Isle of Man companies provide a flexible vehicle that meet a huge variety of objectives and can be particularly beneficial under the right conditions.
Depending on the circumstances, the Ultimate Beneficial Owner (UBO) and their adviser can utilise Isle of Man companies in everything from corporate structuring and asset protection to wealth and estate planning. The Isle of Man company delivers a tax efficient and globally compliant solution.
In this article we highlight some of the good reasons to consider using Isle of Man companies:
- Isle of Man Jurisdictional Benefits
- The Flexibility of Isle of Man Companies
- Isle of Man Companies and Disclosure of Beneficial Ownership
- Re-Domiciling an Existing Company to the Isle of Man
- Isle of Man Companies and Banking
- Taxation of Isle of Man Companies
- How Are Isle of Man Companies Used?
- How Dixcart Can Help
Isle of Man Jurisdictional Benefits
The Isle of Man is an independent Crown Dependency that holds a Moody's rating of Aa3 Negative, as at 28 October 2022, in line with the UK's current rating.
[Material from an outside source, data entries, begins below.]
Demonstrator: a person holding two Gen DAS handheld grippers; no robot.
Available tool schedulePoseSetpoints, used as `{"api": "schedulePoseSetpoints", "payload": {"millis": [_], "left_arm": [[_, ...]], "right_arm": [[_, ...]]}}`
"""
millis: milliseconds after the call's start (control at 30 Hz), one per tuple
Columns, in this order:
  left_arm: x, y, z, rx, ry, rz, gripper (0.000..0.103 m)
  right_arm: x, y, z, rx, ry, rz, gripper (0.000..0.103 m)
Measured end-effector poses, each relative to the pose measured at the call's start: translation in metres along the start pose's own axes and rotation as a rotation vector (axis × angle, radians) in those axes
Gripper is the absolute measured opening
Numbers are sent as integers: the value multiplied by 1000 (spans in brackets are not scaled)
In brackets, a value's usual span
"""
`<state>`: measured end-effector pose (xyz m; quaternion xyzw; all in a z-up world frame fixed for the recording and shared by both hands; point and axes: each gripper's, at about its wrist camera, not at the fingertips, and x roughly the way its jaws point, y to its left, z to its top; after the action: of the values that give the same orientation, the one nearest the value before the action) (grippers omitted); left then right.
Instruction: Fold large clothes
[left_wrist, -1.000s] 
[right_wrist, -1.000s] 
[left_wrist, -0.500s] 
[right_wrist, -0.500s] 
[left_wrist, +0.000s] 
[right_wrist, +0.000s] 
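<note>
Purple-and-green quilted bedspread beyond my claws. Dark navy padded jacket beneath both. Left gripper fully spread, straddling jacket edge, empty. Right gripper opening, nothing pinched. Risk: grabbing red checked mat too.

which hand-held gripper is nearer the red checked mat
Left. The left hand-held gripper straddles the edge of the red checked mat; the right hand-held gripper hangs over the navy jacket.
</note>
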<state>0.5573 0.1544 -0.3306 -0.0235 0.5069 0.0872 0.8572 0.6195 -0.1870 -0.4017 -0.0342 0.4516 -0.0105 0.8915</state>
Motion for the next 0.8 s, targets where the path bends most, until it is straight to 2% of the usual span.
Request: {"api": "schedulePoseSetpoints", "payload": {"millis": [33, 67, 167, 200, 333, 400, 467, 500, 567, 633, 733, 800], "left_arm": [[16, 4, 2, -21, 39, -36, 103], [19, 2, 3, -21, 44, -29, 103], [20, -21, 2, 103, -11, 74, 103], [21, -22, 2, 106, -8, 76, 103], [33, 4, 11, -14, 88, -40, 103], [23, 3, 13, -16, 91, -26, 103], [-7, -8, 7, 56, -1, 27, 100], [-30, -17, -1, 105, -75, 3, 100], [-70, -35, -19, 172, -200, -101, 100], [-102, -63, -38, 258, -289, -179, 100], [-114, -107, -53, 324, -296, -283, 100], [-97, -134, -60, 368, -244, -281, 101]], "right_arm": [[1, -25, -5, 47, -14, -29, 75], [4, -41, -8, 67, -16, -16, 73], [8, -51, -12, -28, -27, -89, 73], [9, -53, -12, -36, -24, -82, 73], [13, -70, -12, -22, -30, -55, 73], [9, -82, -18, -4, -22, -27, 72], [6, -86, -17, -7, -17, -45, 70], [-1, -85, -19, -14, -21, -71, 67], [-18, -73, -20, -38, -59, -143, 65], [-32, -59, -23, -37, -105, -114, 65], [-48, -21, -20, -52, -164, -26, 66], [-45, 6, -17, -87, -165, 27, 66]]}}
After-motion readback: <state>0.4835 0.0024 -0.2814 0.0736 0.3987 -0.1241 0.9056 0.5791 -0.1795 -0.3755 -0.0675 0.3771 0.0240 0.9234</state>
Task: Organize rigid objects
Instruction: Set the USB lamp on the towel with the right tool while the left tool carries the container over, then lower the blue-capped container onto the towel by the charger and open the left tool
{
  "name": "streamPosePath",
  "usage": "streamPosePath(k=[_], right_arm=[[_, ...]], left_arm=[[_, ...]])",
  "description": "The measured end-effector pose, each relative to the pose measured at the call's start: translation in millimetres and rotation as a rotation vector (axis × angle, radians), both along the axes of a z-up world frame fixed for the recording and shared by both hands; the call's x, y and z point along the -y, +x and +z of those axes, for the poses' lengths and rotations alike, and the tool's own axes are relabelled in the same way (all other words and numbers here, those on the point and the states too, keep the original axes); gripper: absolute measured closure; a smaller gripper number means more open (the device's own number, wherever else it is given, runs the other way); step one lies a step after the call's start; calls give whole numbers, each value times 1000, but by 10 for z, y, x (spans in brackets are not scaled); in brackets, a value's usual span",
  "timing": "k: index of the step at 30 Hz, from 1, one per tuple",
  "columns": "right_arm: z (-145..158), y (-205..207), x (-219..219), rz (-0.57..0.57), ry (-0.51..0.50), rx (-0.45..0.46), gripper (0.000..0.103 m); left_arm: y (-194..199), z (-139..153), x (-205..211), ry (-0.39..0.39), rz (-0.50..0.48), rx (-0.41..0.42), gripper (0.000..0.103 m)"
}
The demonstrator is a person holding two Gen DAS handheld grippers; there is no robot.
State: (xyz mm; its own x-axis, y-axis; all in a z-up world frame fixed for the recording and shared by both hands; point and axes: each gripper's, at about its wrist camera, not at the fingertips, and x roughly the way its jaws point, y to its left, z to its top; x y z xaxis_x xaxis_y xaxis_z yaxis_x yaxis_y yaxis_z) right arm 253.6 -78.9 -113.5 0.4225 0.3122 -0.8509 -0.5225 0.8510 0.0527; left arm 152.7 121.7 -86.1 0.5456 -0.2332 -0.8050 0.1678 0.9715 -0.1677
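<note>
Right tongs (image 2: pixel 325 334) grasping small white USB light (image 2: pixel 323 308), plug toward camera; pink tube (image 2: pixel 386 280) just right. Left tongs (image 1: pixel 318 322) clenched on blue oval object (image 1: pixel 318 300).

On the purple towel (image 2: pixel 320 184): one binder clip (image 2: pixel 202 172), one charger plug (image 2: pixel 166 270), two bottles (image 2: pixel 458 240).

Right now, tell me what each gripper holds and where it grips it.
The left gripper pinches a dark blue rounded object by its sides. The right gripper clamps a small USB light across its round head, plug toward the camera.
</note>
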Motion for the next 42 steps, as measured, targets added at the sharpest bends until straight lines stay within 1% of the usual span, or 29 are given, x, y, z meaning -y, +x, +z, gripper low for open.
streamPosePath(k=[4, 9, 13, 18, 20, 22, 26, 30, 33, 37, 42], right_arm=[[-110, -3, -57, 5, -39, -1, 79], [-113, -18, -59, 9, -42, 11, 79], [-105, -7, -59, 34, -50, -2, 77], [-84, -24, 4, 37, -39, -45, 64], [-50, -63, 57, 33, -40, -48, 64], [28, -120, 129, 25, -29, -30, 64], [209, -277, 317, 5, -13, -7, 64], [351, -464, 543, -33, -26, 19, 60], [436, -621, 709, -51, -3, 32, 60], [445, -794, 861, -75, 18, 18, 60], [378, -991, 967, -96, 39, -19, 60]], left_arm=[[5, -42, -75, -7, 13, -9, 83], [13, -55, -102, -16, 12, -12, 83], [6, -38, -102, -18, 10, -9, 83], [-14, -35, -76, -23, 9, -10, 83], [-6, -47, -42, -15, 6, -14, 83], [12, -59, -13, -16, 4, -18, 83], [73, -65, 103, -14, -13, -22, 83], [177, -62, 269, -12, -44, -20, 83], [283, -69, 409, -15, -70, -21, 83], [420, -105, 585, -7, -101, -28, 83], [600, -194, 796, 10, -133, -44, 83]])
Companies registered in the Isle of Man benefit from the business-friendly Government, legislative environment and locally set tax regime. In addition, an Isle of Man company can be incorporated in 48 hours or less.
Headline rates of taxation include:
- 0% Corporate Tax
- 0% Capital Gains Tax
- 0% Inheritance Tax
- 0% Withholding Tax on Dividends
- Isle of Man companies are able to register for VAT, and businesses in the Isle of Man fall under the UK's VAT regime.
However, the island offers more than just tax efficiency. It is OECD compliant and therefore not considered a tax haven and the local environment continues to provide world class professional services to those engaging in international wealth, corporate and estate planning.
You can read more about why the Isle of Man is a jurisdiction of choice, here.
The Flexibility of Isle of Man Companies
Isle of Man companies provide a large degree of flexibility in terms of their constitution and operation, particularly companies incorporated under CA 2006 – although, there can be situations where a more traditional CA 1931 company can be more attractive.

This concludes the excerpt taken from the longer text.